Я объяснил ему, в чём дело, и он со спокойной гордостью оглядел своё судно, точно никогда и не сомневался, что оно займёт своё место в истории русского флота.
Быть может, это покажется немного смешным, но встреча с «Лебедином» обрадовала и необычайно оживила меня. Я прочёл жизнь капитана Татаринова, но последняя её страница осталась закрытой.
«Ещё ничего не кончилось, — как будто сказал мне этот старый буксир с таким румяным, молодым капитаном. — Кто знает, может быть, придёт время, когда тебе удастся открыть и прочитать эту страницу».
Явившись в третий раз к начальнику отдела кадров, я попросил его послать меня в полк или, если это невозможно, направить в распоряжение командования ВВС Северного флота.
Без сомнения, он был уже в курсе моих личных и служебных дел, потому что, помолчав, спросил с добродушно-одобрительным видом:
— А здоровье?
Я отвечал, что здоровье в полном порядке. Это была правда или почти правда — на Севере я всегда чувствовал себя лучше, чем на Юге. Западе и Востоке.

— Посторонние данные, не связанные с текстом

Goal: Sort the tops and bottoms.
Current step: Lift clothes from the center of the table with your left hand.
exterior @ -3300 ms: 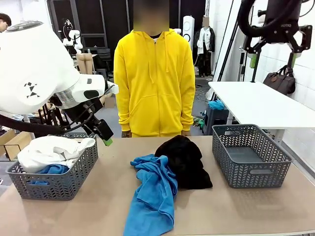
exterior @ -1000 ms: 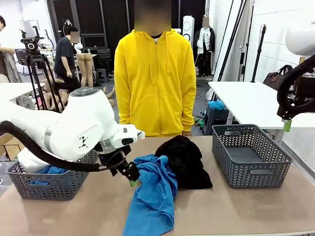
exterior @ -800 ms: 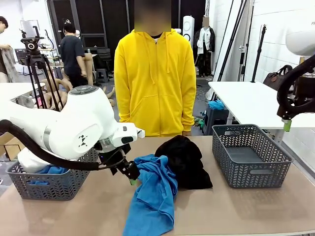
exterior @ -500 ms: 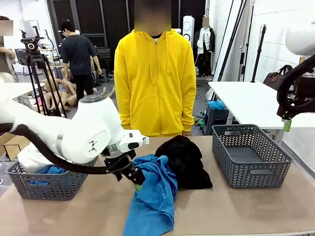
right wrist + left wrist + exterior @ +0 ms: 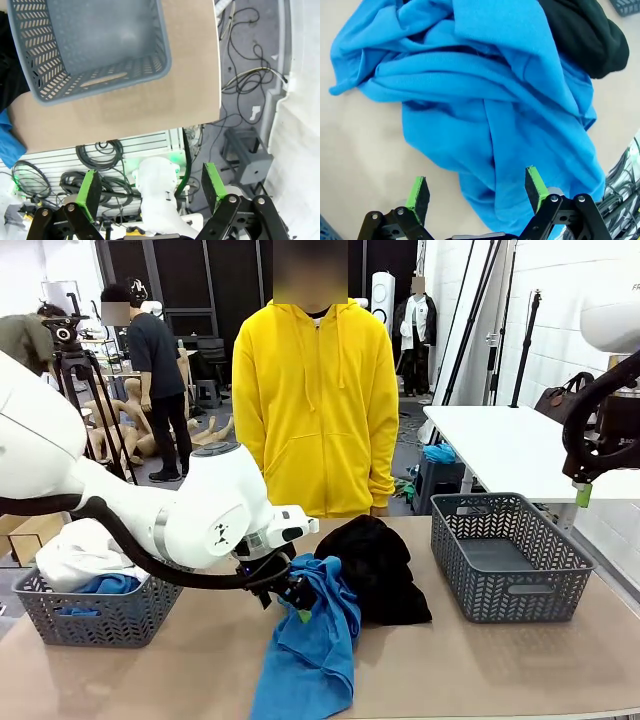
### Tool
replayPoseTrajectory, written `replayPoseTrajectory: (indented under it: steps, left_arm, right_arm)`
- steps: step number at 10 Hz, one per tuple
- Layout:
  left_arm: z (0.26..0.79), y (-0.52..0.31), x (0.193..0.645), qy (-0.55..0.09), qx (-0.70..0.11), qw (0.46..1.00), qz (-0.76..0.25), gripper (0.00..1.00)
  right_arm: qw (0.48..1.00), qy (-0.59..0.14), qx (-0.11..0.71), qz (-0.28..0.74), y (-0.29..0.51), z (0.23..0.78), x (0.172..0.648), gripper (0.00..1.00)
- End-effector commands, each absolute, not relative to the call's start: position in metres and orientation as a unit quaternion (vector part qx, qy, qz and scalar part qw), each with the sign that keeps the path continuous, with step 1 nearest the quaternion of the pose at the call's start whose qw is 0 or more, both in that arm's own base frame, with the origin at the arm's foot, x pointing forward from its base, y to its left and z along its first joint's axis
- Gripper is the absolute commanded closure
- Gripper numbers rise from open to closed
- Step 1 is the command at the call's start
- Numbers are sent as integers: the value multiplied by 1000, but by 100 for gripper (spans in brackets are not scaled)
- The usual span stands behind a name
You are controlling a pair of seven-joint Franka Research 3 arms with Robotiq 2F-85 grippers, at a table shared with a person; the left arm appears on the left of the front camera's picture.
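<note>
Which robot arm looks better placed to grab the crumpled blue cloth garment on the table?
The left. The left gripper hangs open right above the blue cloth garment, ready to close on it. The right gripper is raised high, off beyond the grey plastic basket.

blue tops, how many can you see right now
2. One blue top lies on the table beside the black garment, under the open left gripper; a second blue top sits in the left basket beneath the white shirt. More may be hidden there.
</note>
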State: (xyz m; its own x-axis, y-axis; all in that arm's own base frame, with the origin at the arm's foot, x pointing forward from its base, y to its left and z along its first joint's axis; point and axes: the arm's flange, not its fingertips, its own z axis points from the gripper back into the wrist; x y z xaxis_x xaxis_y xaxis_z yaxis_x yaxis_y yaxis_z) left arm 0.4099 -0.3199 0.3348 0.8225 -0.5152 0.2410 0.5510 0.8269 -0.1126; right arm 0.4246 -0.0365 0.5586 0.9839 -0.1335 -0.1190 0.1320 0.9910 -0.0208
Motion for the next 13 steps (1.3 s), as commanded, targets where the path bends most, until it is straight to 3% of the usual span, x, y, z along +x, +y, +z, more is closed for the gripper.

— Ладно, чем в такое время болтаться без дела, пускай найдут применение, — неопределённо, но вполне разумно сказал начальник отдела кадров.
Конечно, он имел в виду применение на земле. «Чёрта с два, буду летать!» — сразу же подумал я, глядя на его старую, но крепкую руку, которая вывела и дважды подчеркнула мою фамилию на перекидном блокноте-календаре.
Глава третья
СВОБОДНАЯ ОХОТА
Всё превосходно — капитан является в полк, командир полка представляет его товарищам, экипажу. Этот задумчивый, равнодушный штурман-латыш, с трубкой, в широких штанах, заменит ли он дорогого погибшего Лури?
Среди лётчиков капитан находит своих бывших учеников ещё по Балашовской школе. Он живёт в новом рубленом доме, стены которого ещё пахнут смолой, в просторной комнате, вместе со своим экипажем, и вид из окна напоминает ему молодость в маленьком городе за Полярным кругом.
С изумлением он убеждается в том, что многие лётчики знают его и даже считают несправедливым (разумеется, без малейших оснований), что у него только два ордена, а не четыре. Итак, всё прекрасно. Но на деле всё далеко не так прекрасно, как это кажется с первого взгляда. На деле капитан не спит по ночам, читая и перечитывая письмо из села Большие Лубни, в котором какой-то директор Пёрышкин сообщает ему, что Катерина Ивановна Григорьева-Татаринова, насколько ему известно, выехала из лагеря ещё в мае, то есть «до отъезда такового в Новосибирскую область», причём о бабушке и маленьком Пете директор Пёрышкин почему-то не упоминает ни слова.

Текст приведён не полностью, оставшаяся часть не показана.